__EXERCISE PROMPT__
The full listing should be transcribed verbatim.

(GIVEN INFORMATION)

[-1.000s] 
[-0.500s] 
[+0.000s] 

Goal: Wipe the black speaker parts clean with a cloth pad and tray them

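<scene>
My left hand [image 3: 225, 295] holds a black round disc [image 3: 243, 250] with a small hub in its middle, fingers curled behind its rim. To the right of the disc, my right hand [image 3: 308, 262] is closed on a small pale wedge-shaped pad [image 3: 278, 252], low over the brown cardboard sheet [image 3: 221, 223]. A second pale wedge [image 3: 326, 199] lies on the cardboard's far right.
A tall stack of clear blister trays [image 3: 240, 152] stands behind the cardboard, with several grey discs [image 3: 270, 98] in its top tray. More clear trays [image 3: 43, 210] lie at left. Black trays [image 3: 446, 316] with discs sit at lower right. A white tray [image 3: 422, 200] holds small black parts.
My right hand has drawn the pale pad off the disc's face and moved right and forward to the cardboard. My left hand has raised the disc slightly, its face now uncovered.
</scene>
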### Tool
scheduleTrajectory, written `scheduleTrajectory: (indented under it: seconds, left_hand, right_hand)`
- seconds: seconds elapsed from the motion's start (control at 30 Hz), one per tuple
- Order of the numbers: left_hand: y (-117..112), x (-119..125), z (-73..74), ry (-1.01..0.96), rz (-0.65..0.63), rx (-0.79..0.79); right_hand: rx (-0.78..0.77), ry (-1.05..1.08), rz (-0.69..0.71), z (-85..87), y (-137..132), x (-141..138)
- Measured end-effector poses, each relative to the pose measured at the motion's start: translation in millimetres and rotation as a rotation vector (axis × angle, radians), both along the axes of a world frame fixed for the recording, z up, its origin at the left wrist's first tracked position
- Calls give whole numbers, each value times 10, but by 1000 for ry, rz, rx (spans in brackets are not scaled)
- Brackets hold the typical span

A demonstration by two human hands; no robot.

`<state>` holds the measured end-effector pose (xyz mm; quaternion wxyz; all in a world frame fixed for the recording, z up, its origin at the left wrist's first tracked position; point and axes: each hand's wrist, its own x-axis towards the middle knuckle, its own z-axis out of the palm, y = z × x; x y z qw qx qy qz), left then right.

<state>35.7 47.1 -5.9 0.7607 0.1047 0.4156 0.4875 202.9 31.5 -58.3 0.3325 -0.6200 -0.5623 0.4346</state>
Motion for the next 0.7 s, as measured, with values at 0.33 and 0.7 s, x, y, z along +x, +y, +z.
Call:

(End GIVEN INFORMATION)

__OUTPUT FOR THIS TASK__
[-1.000s] 
[-0.500s] 
[+0.000s] 

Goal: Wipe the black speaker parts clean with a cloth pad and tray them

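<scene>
My left hand [image 3: 225, 295] holds a black round disc [image 3: 243, 250] with a small hub in its middle, fingers curled behind its rim. To the right of the disc, my right hand [image 3: 308, 262] is closed on a small pale wedge-shaped pad [image 3: 278, 252], low over the brown cardboard sheet [image 3: 221, 223]. A second pale wedge [image 3: 326, 199] lies on the cardboard's far right.
A tall stack of clear blister trays [image 3: 240, 152] stands behind the cardboard, with several grey discs [image 3: 270, 98] in its top tray. More clear trays [image 3: 43, 210] lie at left. Black trays [image 3: 446, 316] with discs sit at lower right. A white tray [image 3: 422, 200] holds small black parts.
My right hand has drawn the pale pad off the disc's face and moved right and forward to the cardboard. My left hand has raised the disc slightly, its face now uncovered.
</scene>
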### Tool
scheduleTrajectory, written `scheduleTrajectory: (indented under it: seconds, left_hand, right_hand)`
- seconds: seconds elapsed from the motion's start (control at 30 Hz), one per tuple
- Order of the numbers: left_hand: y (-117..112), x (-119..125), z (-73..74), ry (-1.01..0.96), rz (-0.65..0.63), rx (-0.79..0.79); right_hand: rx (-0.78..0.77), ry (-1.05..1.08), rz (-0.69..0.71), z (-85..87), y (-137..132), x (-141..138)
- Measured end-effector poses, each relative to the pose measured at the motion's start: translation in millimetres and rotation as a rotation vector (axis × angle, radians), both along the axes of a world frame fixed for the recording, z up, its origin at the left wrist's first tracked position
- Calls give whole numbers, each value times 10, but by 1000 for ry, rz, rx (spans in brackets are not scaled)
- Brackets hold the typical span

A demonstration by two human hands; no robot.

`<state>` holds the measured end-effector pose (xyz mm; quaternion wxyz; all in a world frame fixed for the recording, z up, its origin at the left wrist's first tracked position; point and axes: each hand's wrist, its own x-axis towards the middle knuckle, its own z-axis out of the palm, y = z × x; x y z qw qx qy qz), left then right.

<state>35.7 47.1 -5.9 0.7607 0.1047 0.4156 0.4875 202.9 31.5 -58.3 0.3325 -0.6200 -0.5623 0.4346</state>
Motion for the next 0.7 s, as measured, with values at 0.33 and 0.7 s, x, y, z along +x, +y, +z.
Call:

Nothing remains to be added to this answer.